Deterministic identification over channels with finite output: a dimensional perspective on superlinear rates
Pau Colomer, Christian Deppe, Holger Boche, Andreas Winter
TL;DR
The paper analyzes deterministic identification over memoryless channels with finite output alphabets and arbitrary inputs, revealing that the maximal DI code size scales slightly superlinearly as $N(n,\lambda_1,\lambda_2) \sim 2^{R n \log n}$ and that the optimal rate $R$ is bounded by the lower and upper Minkowski dimensions of a transformed output set: $\frac{1}{4}\underline{d}_M(\sqrt{\widetilde{\mathcal{X}}}) \leq \dot{C}_{\text{DI}}(W) \leq \frac{1}{2}\underline{d}_M(\sqrt{\widetilde{\mathcal{X}}})$, with optimistic bounds using the upper dimension.

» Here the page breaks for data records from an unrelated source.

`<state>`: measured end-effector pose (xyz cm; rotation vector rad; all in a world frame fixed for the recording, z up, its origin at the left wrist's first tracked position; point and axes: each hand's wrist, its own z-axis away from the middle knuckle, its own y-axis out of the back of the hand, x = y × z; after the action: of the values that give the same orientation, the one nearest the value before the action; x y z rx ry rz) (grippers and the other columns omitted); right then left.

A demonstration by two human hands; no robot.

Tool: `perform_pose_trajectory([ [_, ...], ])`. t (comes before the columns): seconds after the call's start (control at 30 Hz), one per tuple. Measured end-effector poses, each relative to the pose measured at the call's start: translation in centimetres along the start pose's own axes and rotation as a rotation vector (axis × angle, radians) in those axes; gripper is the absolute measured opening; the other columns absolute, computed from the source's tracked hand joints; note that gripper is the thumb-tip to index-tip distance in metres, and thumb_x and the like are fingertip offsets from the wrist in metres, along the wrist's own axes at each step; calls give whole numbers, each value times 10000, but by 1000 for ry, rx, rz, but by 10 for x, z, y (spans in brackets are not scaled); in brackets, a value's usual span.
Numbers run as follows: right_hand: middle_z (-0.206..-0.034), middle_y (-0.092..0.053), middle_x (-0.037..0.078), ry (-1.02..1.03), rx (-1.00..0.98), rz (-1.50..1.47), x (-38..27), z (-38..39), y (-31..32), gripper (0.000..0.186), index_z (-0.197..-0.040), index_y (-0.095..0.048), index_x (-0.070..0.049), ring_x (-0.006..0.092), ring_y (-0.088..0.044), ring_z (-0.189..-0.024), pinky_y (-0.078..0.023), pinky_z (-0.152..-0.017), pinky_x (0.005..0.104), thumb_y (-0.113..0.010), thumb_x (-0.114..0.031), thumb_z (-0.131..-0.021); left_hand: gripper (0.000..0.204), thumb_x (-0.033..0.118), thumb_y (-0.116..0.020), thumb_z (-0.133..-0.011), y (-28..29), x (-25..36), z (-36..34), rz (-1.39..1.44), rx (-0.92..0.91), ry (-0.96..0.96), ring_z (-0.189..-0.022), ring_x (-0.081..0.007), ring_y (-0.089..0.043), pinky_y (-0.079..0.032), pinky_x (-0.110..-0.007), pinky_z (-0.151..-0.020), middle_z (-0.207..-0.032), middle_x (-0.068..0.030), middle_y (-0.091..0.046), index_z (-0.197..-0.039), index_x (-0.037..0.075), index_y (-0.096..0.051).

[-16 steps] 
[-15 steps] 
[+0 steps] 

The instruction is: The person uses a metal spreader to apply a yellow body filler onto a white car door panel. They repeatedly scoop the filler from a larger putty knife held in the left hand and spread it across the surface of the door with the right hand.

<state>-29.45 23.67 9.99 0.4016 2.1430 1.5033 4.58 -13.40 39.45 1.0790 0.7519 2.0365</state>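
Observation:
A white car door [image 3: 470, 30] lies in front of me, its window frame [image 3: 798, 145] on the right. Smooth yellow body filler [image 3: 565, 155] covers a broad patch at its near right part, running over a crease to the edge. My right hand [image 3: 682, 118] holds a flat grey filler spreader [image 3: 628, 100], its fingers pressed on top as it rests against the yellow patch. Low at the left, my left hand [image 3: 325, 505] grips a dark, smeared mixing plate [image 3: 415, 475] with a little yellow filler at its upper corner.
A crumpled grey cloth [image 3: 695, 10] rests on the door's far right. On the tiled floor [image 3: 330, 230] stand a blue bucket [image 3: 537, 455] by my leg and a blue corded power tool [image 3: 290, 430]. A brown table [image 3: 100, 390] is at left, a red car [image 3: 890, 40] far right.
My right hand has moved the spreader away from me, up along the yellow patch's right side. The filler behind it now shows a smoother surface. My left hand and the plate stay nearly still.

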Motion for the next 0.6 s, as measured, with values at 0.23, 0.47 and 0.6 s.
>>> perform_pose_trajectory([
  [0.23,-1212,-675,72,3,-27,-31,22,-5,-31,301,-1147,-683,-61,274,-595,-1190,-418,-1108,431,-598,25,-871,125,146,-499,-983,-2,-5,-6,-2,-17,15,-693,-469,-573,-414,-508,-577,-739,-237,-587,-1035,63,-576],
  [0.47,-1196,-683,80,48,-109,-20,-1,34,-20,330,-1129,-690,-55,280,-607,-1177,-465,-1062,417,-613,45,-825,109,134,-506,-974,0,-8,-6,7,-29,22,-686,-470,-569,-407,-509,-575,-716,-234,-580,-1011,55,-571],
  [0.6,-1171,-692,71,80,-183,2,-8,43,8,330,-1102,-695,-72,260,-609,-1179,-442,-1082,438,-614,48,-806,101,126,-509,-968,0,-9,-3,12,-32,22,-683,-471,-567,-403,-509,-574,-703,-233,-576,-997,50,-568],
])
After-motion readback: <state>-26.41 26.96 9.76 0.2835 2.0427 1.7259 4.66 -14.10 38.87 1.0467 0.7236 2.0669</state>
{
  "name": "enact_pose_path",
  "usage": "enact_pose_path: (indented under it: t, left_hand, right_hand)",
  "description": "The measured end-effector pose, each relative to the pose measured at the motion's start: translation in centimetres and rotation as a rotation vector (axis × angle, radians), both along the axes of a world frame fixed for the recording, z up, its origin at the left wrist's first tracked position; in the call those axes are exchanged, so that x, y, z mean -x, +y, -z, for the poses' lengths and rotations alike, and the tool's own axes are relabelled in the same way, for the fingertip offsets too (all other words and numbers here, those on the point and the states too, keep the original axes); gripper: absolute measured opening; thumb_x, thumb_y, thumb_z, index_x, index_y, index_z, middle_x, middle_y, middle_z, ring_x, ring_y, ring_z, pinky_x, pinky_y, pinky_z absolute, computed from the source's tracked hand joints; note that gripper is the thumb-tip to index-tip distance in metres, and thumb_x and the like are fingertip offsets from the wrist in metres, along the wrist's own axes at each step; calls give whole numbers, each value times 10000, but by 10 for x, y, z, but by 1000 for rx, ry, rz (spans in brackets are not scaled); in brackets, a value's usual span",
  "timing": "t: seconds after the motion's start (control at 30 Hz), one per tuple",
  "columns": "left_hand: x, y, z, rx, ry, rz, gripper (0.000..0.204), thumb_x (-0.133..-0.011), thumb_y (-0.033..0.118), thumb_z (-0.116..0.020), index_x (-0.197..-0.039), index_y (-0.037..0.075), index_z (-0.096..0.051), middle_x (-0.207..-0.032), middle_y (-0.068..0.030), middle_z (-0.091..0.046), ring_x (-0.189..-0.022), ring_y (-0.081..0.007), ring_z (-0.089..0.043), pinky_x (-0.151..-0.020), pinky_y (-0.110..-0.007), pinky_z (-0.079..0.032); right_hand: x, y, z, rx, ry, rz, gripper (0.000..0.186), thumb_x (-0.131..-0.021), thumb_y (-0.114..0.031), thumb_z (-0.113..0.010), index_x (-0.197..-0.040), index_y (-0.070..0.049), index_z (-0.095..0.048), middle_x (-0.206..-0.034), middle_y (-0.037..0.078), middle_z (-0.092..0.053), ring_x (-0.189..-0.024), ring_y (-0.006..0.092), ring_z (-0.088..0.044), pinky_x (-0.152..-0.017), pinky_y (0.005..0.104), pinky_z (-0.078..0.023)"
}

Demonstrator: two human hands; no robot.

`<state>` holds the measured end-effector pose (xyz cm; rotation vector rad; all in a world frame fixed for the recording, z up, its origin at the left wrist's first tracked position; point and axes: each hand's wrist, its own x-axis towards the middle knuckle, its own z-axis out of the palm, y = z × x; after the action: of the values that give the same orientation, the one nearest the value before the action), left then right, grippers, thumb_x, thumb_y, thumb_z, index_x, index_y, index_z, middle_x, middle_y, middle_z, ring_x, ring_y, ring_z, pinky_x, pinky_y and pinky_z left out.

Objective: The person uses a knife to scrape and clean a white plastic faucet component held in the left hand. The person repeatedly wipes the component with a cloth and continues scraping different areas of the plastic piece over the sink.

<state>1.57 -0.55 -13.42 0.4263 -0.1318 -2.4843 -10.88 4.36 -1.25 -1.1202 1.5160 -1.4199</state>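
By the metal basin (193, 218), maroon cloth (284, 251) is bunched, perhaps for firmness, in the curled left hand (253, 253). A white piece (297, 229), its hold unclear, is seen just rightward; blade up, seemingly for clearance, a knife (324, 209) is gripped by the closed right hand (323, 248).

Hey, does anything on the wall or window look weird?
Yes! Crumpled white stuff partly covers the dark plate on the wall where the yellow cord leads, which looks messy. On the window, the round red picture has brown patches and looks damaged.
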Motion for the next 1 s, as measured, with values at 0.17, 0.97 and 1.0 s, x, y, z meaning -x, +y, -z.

A Hypothesis Testing Lemma shows that pairwise distinguishability of output distributions suffices to construct DI codes, and a natural spherisation-based metric on product distributions clarifies the geometry of codewords. The work also demonstrates remarkable phenomena like superactivation of DI capacity, both in classical and in classical-quantum channels, and extends the results to quantum channels under tensor-product input restrictions. Subsections provide concrete bounds for Bernoulli and Poisson channels and explore dimension-zero subtleties, continuous/additive-noise examples, and quantum extensions, culminating in a cohesive framework linking fractal geometry to finite-output DI performance and identifying several open questions for further study.
Abstract
Following initial work by JaJa, Ahlswede and Cai, and inspired by a recent renewed surge in interest in deterministic identification (DI) via noisy channels, we consider the problem in its generality for memoryless channels with finite output, but arbitrary input alphabets. Such a channel is essentially given by its output distributions as a subset in the probability simplex. Our main findings are that the maximum length of messages thus identifiable scales superlinearly as $R\,n\log n$ with the block length $n$, and that the optimal rate $R$ is bounded in terms of the covering (aka Minkowski, or Kolmogorov, or entropy) dimension $d$ of a certain algebraic transformation of the output set: $\frac14 d \leq R \leq \frac12 d$. Remarkably, both the lower and upper Minkowski dimensions play a role in this result. Along the way, we present a "Hypothesis Testing Lemma" showing that it is sufficient to ensure pairwise reliable distinguishability of the output distributions to construct a DI code. Although we do not know the exact capacity formula, we can conclude that the DI capacity exhibits superactivation: there exist channels whose capacities individually are zero, but whose product has positive capacity. We also generalise these results to classical-quantum channels with finite-dimensional output quantum system, in particular to quantum channels on finite-dimensional quantum systems under the constraint that the identification code can only use tensor product inputs.